(Beginning of Input data)

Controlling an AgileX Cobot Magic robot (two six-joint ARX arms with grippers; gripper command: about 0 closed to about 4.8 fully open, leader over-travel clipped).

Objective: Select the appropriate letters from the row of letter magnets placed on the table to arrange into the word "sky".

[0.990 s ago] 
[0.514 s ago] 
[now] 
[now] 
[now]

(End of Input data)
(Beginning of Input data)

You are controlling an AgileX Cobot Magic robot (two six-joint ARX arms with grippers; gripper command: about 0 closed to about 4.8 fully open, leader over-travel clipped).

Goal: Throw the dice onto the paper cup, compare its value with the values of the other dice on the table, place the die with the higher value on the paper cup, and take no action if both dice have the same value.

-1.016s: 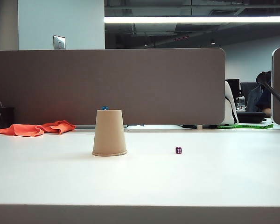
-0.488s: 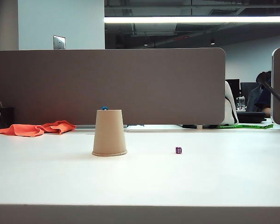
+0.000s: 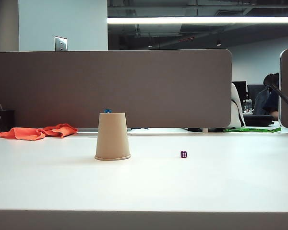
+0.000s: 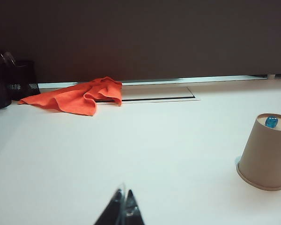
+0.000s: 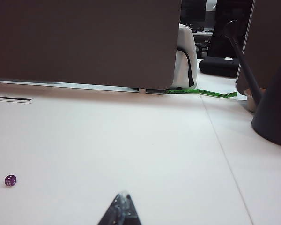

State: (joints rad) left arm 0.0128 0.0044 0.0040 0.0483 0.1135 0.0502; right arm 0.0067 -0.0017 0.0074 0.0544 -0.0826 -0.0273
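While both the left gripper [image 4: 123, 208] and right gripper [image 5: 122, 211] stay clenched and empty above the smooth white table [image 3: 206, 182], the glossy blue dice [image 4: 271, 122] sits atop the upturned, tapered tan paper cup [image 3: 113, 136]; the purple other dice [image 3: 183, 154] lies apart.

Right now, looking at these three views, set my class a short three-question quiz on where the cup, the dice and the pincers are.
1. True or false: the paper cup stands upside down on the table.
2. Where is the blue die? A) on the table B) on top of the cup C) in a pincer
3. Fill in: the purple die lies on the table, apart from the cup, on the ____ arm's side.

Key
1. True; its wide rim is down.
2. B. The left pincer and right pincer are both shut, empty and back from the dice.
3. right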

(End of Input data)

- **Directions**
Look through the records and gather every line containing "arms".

- **Output for this task**
Controlling an AgileX Cobot Magic robot (two six-joint ARX arms with grippers; gripper command: about 0 closed to about 4.8 fully open, leader over-travel clipped).
You are controlling an AgileX Cobot Magic robot (two six-joint ARX arms with grippers; gripper command: about 0 closed to about 4.8 fully open, leader over-travel clipped).

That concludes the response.